Tech start-up of the week: FenestraPro

9 Jun 2013

Dave Palmer and Simon Whelan, co-founders, FenestraPro

Our tech start-up of the week is FenestraPro, a new cloud-based software solution developed by Dave Palmer and Simon Whelan that’s targeted at helping architects design environmentally efficient large-scale building façades more cost effectively.

FenestraPro is the brainchild of Palmer and Whelan, both of whom have carried out a lot of research in the area of buildings and environmental performance. While Whelan has an MSc in Architecture in Advanced Environmental and Energy Studies from the University of East London, Palmer completed his MSc in Façade Engineering from the University of Bath in 2011.

“It was Dave’s research from his master’s that led to the concept of FenestraPro,” explains Whelan. As to the meaning behind the company’s name, fenestra is the Latin for window.

Future Human

“As part of his research Dave spoke to a number of architects and other building designers, such as façade engineers and services engineers, regarding what had developed, and it was at that point that we knew there was a potential for a commercial application,” says Whelan.

Things started to take shape for the business when the duo took part in Enterprise Ireland’s New Frontiers programme at DIT Hothouse between 2012 and early 2013.

Niche design software

According to Palmer, FenestraPro provides a simplified niche design software that focuses on one aspect of the design – the façade – and strips away other more complex aspects of the building design such as heating and air conditioning systems.

“The software is for use at the earliest stages of building design, during concept and sketch stages. It ensures compliance with environmental standards and requirements, and therefore enhances green building design,” he says.

At the moment, Palmer claims there is an inefficiency in the building design work flow.

“Building regulation compliance for energy performance requires the use of complex software. This happens late in the design process and typically is not usually carried out by the architect, but usually by a third party such as a mechanical engineer.”

He says this analysis typically leads to a need for a redesign of the façade to address issues such as overheating from the sun, or excessive heat loss, in order to achieve compliance.

By using FenestraPro, Whelan and Palmer believe that the design tool could save more than 30pc of time spent designing and redesigning façades for non-domestic buildings.
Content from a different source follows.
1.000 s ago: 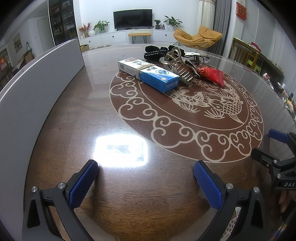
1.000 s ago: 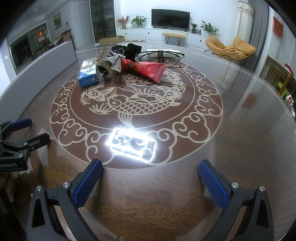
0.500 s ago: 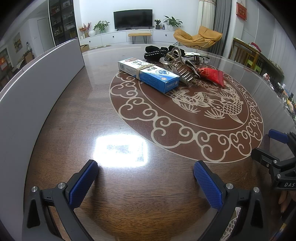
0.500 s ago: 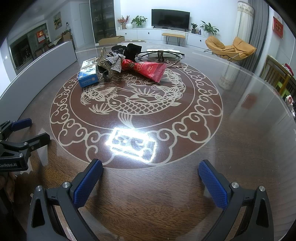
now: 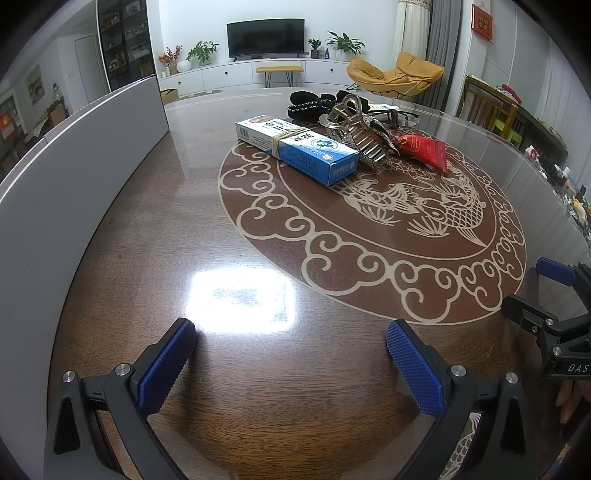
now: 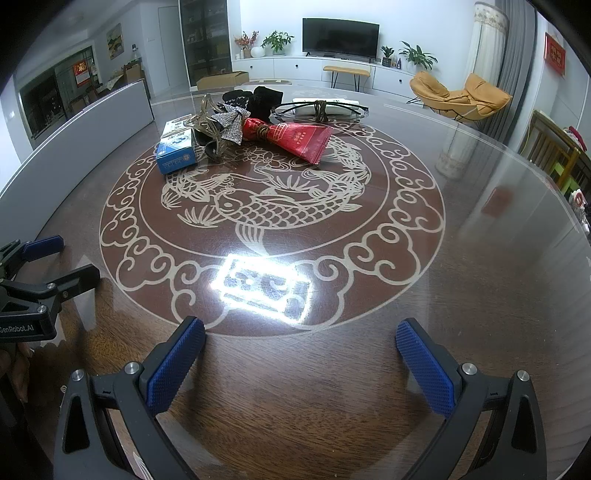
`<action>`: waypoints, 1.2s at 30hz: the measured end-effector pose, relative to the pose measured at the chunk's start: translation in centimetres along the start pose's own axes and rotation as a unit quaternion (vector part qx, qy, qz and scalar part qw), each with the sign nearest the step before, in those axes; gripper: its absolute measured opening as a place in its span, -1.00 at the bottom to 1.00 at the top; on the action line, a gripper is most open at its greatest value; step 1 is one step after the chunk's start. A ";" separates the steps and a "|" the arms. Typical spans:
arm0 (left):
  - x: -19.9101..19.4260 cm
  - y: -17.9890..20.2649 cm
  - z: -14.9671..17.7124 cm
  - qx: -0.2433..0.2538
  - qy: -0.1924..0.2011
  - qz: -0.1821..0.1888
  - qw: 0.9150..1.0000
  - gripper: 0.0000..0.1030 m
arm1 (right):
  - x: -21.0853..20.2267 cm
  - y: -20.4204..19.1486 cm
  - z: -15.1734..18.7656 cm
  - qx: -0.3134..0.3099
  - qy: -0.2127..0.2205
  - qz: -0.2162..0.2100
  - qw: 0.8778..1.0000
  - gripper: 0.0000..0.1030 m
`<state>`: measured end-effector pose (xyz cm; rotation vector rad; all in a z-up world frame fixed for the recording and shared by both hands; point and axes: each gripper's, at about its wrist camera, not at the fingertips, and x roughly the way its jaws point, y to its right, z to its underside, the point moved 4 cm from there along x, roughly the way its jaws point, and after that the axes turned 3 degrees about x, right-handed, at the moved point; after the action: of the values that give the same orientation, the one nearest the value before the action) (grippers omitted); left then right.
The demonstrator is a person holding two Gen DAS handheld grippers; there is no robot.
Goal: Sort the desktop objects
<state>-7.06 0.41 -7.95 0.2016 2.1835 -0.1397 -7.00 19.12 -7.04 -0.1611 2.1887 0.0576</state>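
Left wrist view: one blue-and-white box [image 5: 297,147], string-tied, beside one silver hair claw [image 5: 356,127] and one red packet [image 5: 424,149]. Left gripper [image 5: 291,363] and right gripper [image 6: 301,363] both gape, holding nothing.

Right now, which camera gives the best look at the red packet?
The right wrist view: the red packet lies unobstructed there, showing its full length and tied neck. In the left wrist view the red packet sits farther off, partly hidden behind the metal hair claw.

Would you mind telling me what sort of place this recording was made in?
Most likely a home living and dining room: a television on a long white cabinet, an orange lounge chair, and a large round wooden table with a carp inlay.
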 end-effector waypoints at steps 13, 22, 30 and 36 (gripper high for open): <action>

“The software provides a detailed understanding of how key façade design decisions will affect the building’s performance, and will allow the architect to maintain control over their design,” says Whelan.

Target users

While architectural practices will be the target customers of FenestraPro, Palmer says the software could also be used by consultants who may be involved at an early stage of a building’s design, particularly façade and services engineers.

So where is FenestraPro at right now?

The two co-founders have deployed a beta version of the software in a number of architectural practices in Ireland and the UK. So far, Whelan says there has been a very positive response.

“We are using the feedback from our early adopter programme to inform the development of our full version one of the software. We intend being market ready later this year.”

He says that one of the key issues right now is recruiting the right team, particularly in the area of software development.

“We are looking for people with a good working knowledge of Java, ready to roll up their sleeves and get stuck in and take the product through its earliest iterations and beyond as our development team strengthens,” explains Whelan.

While they have bootstrapped FenestraPro to date, Palmer and Whelan recently secured funding under Enterprise Ireland’s Competitive Start Fund.

“This gave us the capital to step things up, and it is starting to pay off,” says Palmer. “We are currently in discussions to secure a first round of funding, which we hope to finalise over the coming months.”

Product development

As for their plans for the software, Whelan says that they have a robust product development strategy.

“Additional functionality around the increasingly onerous environmental requirements of building performance will be our short- to medium-term objectives, but we also hope to expand to develop offerings for different members of a design team.”

He says the key will be to keep the software user-friendly, graphical and simple to use.

“Our initial focus is the Irish and UK market in the first year, moving into mainland Europe and beyond in the following years.”

Finally, his advice for other self-starters is to talk to customers early and get a product or service out there so as to open up the opportunity for an informed discussion.

“Customer attitudes and opinions are the best indication on the direction you should be taking. You also need to maintain the flexibility to take on board their feedback, no matter what you know, or think you know yourself,” adds Whelan.